● Activity: Please retype, unchanged, each line from the top of the material below through the line where "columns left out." appears.
--------------------------------
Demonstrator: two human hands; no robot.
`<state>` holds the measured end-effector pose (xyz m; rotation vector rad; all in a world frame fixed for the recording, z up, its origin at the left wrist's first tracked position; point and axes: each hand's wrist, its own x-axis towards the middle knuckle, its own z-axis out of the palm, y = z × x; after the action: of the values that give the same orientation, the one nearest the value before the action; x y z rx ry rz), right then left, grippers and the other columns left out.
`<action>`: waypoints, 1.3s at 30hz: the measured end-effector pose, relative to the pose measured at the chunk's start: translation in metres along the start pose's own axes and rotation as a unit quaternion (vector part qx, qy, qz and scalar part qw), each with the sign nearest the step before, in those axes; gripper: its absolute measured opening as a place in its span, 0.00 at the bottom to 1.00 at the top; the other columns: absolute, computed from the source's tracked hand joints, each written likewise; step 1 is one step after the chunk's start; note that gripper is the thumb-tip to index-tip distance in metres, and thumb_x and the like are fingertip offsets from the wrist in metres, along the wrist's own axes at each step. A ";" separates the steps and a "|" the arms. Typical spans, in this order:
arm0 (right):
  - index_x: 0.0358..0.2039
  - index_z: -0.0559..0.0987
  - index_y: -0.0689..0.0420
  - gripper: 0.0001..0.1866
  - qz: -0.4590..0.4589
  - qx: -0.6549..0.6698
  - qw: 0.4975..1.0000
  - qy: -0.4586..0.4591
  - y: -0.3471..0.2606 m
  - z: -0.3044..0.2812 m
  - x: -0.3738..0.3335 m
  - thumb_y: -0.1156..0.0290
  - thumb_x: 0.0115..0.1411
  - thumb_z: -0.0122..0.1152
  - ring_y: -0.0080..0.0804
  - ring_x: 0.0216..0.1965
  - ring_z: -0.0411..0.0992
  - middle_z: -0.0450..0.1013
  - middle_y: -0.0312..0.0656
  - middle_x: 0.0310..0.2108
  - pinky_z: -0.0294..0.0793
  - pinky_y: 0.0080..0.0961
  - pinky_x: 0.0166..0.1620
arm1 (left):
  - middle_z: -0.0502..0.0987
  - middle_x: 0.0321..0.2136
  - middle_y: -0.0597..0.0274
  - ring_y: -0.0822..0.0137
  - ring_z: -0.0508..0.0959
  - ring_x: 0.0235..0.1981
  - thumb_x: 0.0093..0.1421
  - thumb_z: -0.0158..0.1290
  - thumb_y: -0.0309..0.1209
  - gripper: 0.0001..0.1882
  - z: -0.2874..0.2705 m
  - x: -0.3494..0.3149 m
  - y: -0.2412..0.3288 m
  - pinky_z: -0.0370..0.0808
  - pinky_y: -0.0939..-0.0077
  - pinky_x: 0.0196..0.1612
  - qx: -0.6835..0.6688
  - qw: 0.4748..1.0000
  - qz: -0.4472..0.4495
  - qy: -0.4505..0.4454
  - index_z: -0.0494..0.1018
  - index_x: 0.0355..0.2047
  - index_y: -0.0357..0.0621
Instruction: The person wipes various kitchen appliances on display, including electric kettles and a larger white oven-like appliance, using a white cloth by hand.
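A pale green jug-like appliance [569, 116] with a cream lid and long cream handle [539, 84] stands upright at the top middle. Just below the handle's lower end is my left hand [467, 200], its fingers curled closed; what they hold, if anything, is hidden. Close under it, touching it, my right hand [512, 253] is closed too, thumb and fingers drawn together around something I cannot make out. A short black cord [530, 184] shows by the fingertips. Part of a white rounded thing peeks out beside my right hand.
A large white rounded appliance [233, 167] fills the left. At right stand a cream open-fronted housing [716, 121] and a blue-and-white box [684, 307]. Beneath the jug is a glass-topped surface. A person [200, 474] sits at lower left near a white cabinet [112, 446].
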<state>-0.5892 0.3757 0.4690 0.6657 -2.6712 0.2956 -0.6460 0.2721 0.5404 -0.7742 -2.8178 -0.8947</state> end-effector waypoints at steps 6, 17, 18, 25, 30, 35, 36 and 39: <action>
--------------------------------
● Written response:
Demonstrator: two human hands; no robot.
`<state>` holds the measured end-effector pose (xyz m; rotation vector rad; all in a world frame fixed for the recording, z up, its origin at the left wrist's first tracked position; point and axes: each hand's wrist, its own x-axis towards the middle knuckle, its own z-axis out of the palm, y = z × x; after the action: of the values that give the same orientation, the one nearest the value before the action; x y z rx ry rz), right then left, grippers and the other columns left out.

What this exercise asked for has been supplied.